Parmi eux se trouve le président de la “Fédération des associations comté de Nice”, qui est actuellement en charge du Patrimoine à la mairie de Nice. Or, le fameux label a été utilisé par la Ville de Nice, la Région PACA, le Conseil général des A.-M… M. Estrosi ayant déclaré lors de sa campagne électorale qu’il veillerait, s’il était élu, à une parfaite transparence (et de surcroît il avait fait signer à ses colistiers une charte indiquant qu’une simple indélicatesse de l’un de ses conseillers municipaux et à plus forte raison de ses adjoints, serait immédiatement sanctionnée par un renvoi), il aura à cœur, afin de faire taire les rumeurs, de demander à son chargé du Patrimoine de fournir des comptes exacts sur la perception et l’utilisation de fonds publics afin de ne pas donner prise aux suppositions, fondées ou non, qui naissent toujours d’une situation non éclaircie. Les questions sont simples : La “Fédération des associations du comté de Nice” dont M. Giaume est président a-t-elle encaissé des subventions d’organismes publics pour l’organisation des fêtes du bicentenaire de Garibaldi et si oui, quel en a été l’usage exact ; le cas échéant, seule la publication de la comptabilité de l’association pourrait rassurer les Niçois et éteindre les rumeurs. Le “Comité international pour le bicentenaire de Joùsé Garibaldi”, qui compte M. Giaume au sein de son Conseil d’administration, a-t-il perçu de collectivités publiques des subventions directes pour le bicentenaire, ou a-t-il vendu à des collectivités publiques l’autorisation d’utiliser son label ; et si oui, quel a été l’usage de ces fonds publics, comptabilité à l’appui et publiée.
Précisons qu’il n’est nul besoin de suspicion pour demander des comptes sur l’emploi des fonds publics, puisque les élus sont tenus de les fournir aux contribuables.
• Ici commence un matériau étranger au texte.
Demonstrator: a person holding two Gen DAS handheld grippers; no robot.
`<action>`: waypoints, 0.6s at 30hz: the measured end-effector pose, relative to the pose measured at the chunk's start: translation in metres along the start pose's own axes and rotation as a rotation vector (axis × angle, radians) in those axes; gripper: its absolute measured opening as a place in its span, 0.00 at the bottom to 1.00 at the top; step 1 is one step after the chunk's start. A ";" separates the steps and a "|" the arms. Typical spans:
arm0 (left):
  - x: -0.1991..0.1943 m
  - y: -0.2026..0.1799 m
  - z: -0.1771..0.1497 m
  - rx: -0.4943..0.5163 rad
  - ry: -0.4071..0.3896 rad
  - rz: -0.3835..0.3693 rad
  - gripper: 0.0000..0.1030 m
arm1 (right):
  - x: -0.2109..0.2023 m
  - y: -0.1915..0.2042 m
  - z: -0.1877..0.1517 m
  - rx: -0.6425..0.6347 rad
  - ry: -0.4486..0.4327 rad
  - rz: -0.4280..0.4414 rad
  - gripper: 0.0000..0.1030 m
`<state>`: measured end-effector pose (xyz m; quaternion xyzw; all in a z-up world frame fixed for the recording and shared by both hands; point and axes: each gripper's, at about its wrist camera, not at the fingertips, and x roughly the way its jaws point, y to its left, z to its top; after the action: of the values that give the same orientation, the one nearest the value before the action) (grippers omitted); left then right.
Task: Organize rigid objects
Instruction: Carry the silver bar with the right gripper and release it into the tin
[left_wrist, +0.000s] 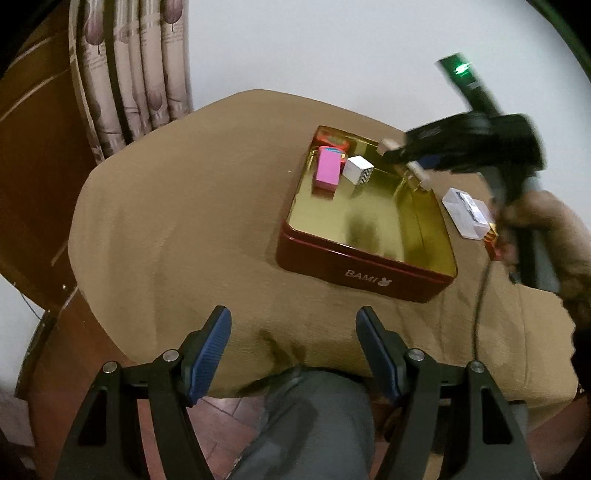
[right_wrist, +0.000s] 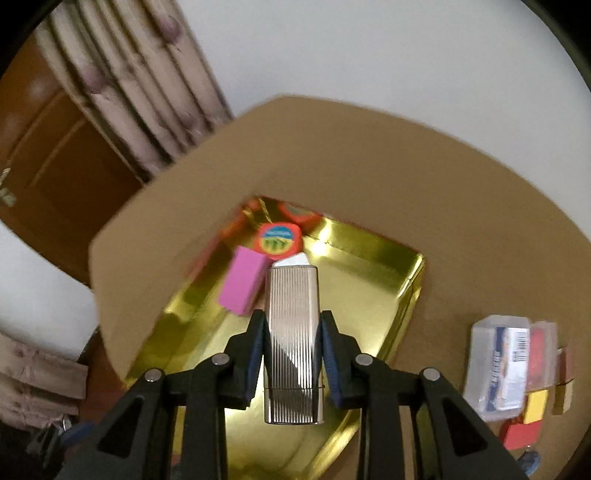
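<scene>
Gold-lined red tin (left_wrist: 364, 266) sits on the worktop (left_wrist: 177, 221), pink block (left_wrist: 327, 170) and white box (left_wrist: 359, 169) inside; my left gripper (left_wrist: 293, 354) hovers, jaws spread, empty. Right view: right gripper (right_wrist: 293, 354) jaws pinching ribbed silver case (right_wrist: 293, 343) over the tin. Placing step; next, lower and release beside the pink block.

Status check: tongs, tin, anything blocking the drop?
Right tongs shut on ribbed silver case, over gold tin. Left tongs open, empty. Pink block, white box near far end; middle free.
</scene>
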<state>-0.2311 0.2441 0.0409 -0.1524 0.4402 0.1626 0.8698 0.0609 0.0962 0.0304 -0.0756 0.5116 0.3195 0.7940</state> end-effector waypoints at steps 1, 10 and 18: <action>0.000 0.001 0.001 -0.002 0.000 0.000 0.64 | 0.009 -0.001 0.000 -0.002 0.013 -0.049 0.28; 0.014 0.003 -0.001 0.003 0.056 -0.023 0.64 | 0.051 -0.025 0.016 0.129 0.071 -0.122 0.28; 0.013 -0.003 -0.005 0.023 0.035 -0.001 0.64 | 0.050 -0.038 0.023 0.178 -0.007 -0.072 0.31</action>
<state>-0.2256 0.2411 0.0281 -0.1451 0.4570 0.1545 0.8638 0.1143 0.0985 -0.0097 -0.0221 0.5321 0.2443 0.8103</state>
Cette légitime demande d’informations n’est nullement vexatoire, elle protège au contraire les intéressés des malveillants et des sceptiques en clarifiant la situation. Mais si les élus intéressés ne fournissent pas eux-mêmes ces informations, il est légitime que les contribuables leur rappellent qu’ils doivent le faire. D’autant que de réelles suspicions se feraient jour, s’ils ne le faisaient pas. Attendons donc le 4 juillet prochain. Si à la rentrée, les comptes retraçant l’utilisation des subventions publiques octroyées pour organiser le bicentenaire, à des associations dirigées par des élus, n’étaient pas fournis et publiés, le maire de Nice sera sûrement très sollicité par les électeurs pour qu’il intervienne auprès de son chargé du Patrimoine et exige la publication des comptes. Cela évitera que cette mandature municipale ne commence par de regrettables zones d’ombres sur l’action de certains conseillers municipaux de la majorité en charge de responsabilités, alors que le candidat Christian Estrosi promettait aux Niçois une lumineuse clarté.